Based on iontophoretic BDA10K injections into different parts of NTS, our results suggest that input to prechoroidal SSN appears to arise from lateral NTS at and rostral to the obex. For example in two cases (RBP91 & RBP92), the injection sites were confined to medial NTS at the obex. Anterogradely labeled fibers were not found in SSN in either case. By contrast, when the BDA10K injection site included lateral NTS at the obex level, as in RBP94 and RBP95 (noted above) and RBP83, anterogradely labeled fibers were abundant in prechoroidal SSN ipsilaterally. In five other rats (RBP72, RBP81, RBP88, RBP89 and RBP90), the iontophoretic injections did not include NTS but did include neuronal groups around NTS (Table 3). No anterogradely labeled fibers were found in SSN in any of these five cases.
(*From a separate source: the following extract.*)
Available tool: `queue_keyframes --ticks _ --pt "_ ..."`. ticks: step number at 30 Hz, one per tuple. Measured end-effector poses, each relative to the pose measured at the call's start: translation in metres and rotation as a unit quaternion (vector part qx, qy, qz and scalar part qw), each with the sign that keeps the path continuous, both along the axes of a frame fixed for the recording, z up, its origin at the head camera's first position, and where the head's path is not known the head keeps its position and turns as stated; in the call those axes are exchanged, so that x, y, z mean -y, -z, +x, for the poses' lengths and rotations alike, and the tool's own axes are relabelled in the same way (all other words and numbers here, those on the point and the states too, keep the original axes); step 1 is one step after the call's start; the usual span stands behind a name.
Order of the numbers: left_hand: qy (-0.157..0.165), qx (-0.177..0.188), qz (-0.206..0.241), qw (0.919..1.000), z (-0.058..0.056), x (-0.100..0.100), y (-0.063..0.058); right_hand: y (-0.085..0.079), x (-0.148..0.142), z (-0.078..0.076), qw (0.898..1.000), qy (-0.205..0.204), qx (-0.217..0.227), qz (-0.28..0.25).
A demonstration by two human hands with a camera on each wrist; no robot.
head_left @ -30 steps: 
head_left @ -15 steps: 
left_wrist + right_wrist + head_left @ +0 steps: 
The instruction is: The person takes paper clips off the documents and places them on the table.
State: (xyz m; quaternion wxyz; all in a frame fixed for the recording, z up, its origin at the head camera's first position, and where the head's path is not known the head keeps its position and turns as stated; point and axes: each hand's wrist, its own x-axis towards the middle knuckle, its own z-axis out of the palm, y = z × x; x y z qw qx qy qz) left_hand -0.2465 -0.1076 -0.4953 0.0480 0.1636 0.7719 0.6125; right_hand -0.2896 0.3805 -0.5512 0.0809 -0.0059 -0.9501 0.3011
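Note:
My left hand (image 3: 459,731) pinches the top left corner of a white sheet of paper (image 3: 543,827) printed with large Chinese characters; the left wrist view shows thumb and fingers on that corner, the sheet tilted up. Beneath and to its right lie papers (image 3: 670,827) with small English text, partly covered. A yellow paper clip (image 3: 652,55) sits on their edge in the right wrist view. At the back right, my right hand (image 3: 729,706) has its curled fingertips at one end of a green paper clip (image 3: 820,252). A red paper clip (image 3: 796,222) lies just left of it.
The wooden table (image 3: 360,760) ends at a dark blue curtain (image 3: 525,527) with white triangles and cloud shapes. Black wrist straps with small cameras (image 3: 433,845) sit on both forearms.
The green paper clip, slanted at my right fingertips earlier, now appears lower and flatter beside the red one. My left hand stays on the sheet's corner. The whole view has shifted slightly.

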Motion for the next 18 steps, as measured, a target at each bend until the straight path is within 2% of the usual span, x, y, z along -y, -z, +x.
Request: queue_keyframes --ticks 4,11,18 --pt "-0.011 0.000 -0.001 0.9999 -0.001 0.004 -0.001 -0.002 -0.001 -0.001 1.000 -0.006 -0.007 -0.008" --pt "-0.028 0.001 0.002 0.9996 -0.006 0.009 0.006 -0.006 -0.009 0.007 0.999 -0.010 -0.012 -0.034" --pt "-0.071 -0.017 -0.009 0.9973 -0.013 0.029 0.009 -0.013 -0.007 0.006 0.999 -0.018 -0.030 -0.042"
2.4.2. BDA10K pressure injection into NTS

Two rats received BDA10K pressure injections via microsyringe targeting NTS. The injection in one case (RBP75) was centered on NTS, and in the second (RBP77) included lateral NTS. Both RBP75 and RBP77 possessed densely packed fine BDA10K+ fibers in SSN and its surrounding area, including A5, ISN, PBL, the vestibular nucleus, and the principal trigeminal nucleus. Scattered thick labeled fibers were also seen among the fine BDA10K+ fibers. These results are consistent with our iontophoretic studies.

In summary, our anterograde labeling studies with BDA10K injection into NTS either by iontophoresis or pressure strongly support the notion that NTS neurons, especially those located dorsolaterally at or rostral to obex, project directly and heavily to prechoroidal SSN neurons.

3. DISCUSSION

The ventral part of the SSN contains the preganglionic neurons projecting to the PPG via the greater petrosal nerve (Contreras et al., 1980; Jansen et al., 1992; Ng et al., 1994; Nicholson and Severin, 1981; Spencer et al., 1990; Tóth et al., 1999). The PPG itself, however, innervates diverse cranial targets, including the lacrimal gland, the Meibomian glands, the orbital conjunctiva, choroidal blood vessels, the cerebral vasculature, and the nasal and palatal mucosa (Nakai et al., 1993; Ruskell, 1965; Ruskell, 1971b; Schrödl et al., 2006; Ten Tusscher et al., 1990; Uddman et al., 1980b; van der Werf et al., 1996). Prior studies using PRV injected into different peripheral PPG targets have suggested that the SSN populations responsible for innervation of the different PPG targets show overlapping, but somewhat segregated, distributions. For example, SSN neurons controlling lacrimal gland are centered slightly caudal to those responsible for Meibomian gland control (LeDoux et al., 2001; Tóth et al., 1999). A prior study of ours (Cuthbertson et al., 2003) indicated that preganglionic neurons controlling PPG choroidal neurons in rat reside within ventromedial SSN, and that NOS is a marker for prechoroidal SSN neurons. The possibility remains, nonetheless, that choroidal preganglionic SSN neurons may control more than one of the target structures of the PPG. For example, given the similar metabolic and regulatory needs of the brain and eye (Bill, 1984; Bill, 1985), the same SSN neurons may mediate vasodilation of brain and choroidal vessels.

Prior studies have shown that the PPG neurons innervating the choroid contain NOS, VIP and choline acetyltransferase (ChAT) (Cuthbertson et al., 2003; Stone et al., 1987; Yamamoto et al., 1993). The same PPG neurons innervating the choroid or additional PPG neurons may innervate orbital vessels feeding into the choroid and thereby exert a further influence on ChBF (Stone et al., 1987). The presence of prechoroidal neurons in the SSN is consistent with prior studies showing that facial nerve or SSN activation yields choroidal vasodilation, which appears to be mediated mainly by NOS and VIP released from PPG terminals in the choroid (Bill and Sperber, 1990; Steinle et al., 2000). It is important to note that, in addition to the parasympathetic vasodilatory influence on the choroid mediated by the PPG, the choroid also is regulated by vasodilatory sensory fibers from the ophthalmic nerve and vasoconstrictory sympathetic fibers from the superior cervical ganglion (Bill, 1984; Bill, 1985; Bill, 1991; Guglielmone and Cantino, 1982; Kirby et al., 1978; Stone et al., 1987).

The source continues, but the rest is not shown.